Assessing Accuracy

February 1, 2010

Spectroscopy

Volume 0, Issue 0

In a previous article, we discussed the steps in the chemical analysis process (sample taking, sample preparation, analysis, and results) and promised a follow-up on the question of the accuracy of the results. This article examines systematic error and quantitative analysis.

Accuracy is defined by IUPAC (International Union of Pure and Applied Chemistry) (1) as "The closeness of agreement between a test result and the true value. Accuracy, which is a qualitative concept, involves a combination of random error components and a common systematic error or bias component."

In a previous article (2), we discussed the random error component, generally referred to as the precision and quantified by the standard deviation. We also noted the three generally agreed upon accuracy classifications in chemical analysis: qualitative, semiquantitative, and quantitative. In this article, we will address the systematic error or bias and focus on quantitative analysis in which an attempt is made to discover exactly how much of an element is present.

In practical terms, accuracy is all about getting the "right" number. But just what is the right number? The question of accuracy is perhaps the most difficult of all in spectrochemical analysis, but accuracy is defined commonly as the agreement between the measured value and the true value. That is, accuracy is a measure of a deviation between what is measured and what should have been, or what is expected to be, found. This is often referred to as "bias." If the agreement between the two values is good, then an accurate determination has been made.

The ambiguity in the concepts of "true value," "good agreement," and "exact amount present" make the discussion of accuracy difficult at best. In the next several sections, we examine factors affecting the accuracy of an analysis and ways in which the accuracy can be evaluated.

Certified Reference Materials

What is the "true value" of an analyte in a sample? IUPAC defines true value as "The value that characterizes a quantity perfectly defined in the conditions that exist when that quantity is considered. It is an ideal value which could be arrived at only if all causes of measurement error were eliminated, and the entire population was sampled." Clearly, entire samples cannot be analyzed, and no spectrochemical method is without error.

The only way we have to assess true value is with reference to certified reference materials, often referred to as standards.
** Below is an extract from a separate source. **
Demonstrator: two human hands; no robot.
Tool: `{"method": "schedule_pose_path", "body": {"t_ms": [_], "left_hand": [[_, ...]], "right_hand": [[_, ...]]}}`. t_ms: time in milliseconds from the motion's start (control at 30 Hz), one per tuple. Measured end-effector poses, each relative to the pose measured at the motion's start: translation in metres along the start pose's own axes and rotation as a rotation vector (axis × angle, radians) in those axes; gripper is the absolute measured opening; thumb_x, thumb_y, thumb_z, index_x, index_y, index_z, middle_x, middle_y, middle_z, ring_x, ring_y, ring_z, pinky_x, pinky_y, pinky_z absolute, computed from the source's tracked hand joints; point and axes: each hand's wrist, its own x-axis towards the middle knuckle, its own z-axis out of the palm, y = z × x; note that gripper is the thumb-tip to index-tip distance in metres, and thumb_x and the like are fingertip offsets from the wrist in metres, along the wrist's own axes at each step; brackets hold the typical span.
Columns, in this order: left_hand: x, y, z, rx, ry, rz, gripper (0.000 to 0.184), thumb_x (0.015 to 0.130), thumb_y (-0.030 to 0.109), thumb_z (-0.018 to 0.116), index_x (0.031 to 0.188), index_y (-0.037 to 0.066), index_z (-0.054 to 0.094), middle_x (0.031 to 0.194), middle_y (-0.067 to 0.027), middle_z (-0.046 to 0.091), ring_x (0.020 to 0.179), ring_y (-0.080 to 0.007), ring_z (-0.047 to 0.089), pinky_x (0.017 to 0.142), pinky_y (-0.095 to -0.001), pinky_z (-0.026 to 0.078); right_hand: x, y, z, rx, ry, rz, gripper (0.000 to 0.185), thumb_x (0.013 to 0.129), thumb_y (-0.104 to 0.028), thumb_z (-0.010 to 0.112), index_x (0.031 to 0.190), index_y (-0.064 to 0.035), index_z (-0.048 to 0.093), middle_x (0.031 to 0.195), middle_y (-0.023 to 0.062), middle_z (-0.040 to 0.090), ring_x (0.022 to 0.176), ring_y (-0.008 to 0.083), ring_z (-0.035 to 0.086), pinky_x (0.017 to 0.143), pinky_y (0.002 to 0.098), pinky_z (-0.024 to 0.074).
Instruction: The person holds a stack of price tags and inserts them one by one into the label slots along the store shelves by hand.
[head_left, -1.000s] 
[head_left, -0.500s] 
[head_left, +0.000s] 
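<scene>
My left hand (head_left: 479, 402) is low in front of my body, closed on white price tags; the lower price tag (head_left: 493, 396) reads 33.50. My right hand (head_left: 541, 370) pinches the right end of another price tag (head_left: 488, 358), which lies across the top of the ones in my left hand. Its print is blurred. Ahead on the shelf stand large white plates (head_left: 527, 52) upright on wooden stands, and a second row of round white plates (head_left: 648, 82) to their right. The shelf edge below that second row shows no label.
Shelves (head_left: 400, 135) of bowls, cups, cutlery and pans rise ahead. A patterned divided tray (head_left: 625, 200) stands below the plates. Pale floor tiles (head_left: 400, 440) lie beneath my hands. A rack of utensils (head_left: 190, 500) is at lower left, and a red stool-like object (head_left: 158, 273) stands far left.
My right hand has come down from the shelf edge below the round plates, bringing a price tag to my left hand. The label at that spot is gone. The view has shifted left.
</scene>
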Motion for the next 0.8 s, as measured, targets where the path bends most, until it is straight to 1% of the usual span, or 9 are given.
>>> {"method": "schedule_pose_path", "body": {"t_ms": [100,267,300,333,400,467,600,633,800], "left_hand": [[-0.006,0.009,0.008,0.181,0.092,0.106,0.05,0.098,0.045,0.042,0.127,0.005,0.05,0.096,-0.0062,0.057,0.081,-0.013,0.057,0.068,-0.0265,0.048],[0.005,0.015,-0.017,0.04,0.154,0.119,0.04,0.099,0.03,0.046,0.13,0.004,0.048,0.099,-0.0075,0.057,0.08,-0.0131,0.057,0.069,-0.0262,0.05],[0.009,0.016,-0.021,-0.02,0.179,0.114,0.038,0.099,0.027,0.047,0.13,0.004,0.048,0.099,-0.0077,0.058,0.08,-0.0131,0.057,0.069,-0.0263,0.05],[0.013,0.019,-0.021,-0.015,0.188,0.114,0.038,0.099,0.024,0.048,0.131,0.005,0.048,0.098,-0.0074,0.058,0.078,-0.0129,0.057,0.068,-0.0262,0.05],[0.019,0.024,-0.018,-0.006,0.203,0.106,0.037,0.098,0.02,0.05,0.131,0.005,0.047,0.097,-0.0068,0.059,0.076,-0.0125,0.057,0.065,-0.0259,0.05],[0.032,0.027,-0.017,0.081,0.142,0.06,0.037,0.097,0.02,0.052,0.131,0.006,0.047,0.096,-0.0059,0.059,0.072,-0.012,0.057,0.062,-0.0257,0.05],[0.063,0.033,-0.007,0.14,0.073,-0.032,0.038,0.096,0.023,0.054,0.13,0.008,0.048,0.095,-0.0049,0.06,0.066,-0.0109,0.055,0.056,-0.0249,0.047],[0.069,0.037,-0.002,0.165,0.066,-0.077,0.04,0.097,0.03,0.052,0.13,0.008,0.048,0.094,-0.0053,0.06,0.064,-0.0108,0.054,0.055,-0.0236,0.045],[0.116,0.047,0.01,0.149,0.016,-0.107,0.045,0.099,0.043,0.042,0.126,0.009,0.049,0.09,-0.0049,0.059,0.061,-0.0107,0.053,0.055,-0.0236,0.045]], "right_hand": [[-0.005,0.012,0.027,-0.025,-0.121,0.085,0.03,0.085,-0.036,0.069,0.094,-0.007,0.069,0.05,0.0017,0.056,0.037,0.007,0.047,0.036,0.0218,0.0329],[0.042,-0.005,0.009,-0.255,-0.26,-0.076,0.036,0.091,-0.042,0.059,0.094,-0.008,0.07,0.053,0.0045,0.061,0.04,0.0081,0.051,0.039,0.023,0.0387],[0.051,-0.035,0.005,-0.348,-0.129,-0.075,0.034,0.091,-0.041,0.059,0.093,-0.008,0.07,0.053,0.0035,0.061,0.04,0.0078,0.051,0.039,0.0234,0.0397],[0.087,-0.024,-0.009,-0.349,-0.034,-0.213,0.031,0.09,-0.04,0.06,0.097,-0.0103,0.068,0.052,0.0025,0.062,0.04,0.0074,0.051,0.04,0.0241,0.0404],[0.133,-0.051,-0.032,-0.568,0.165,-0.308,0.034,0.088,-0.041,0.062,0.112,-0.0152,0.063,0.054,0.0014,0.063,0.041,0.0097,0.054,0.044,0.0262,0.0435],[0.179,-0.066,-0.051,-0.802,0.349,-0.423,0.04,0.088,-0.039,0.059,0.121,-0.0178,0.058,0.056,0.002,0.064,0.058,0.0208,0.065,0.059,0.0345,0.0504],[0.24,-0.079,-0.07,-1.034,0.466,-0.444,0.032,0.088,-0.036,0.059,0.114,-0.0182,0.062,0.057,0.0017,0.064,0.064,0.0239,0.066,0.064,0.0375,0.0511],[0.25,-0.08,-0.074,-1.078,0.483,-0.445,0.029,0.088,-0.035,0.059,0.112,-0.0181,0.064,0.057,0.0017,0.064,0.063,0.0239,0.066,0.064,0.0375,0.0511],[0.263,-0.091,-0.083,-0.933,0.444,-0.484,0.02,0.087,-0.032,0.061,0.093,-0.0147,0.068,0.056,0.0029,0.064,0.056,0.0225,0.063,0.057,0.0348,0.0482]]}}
Let us begin by examining the certificates of analysis of several commercially available standards.

Table I shows some certified values along with their uncertainties for the National Institute of Standards and Technology (NIST) Standard Reference Material 2710, "Montana Soil, Highly Elevated Trace Metal Concentrations." The mean values are the average of two or more independent analytical methods. The uncertainties listed are the 95% prediction intervals, that is, where the true concentrations of 95% of the samples of this SRM are to be expected.

Table I: Excerpt from NIST Certificate of Analysis for SRM 2710

Table II shows some certified values from the British Bureau of Analysed Samples for the reference material No. 351, a nickel-base superalloy known as Inconel 718. Here we see the individual results from the collaborating laboratories together with the mean and standard deviation of their results.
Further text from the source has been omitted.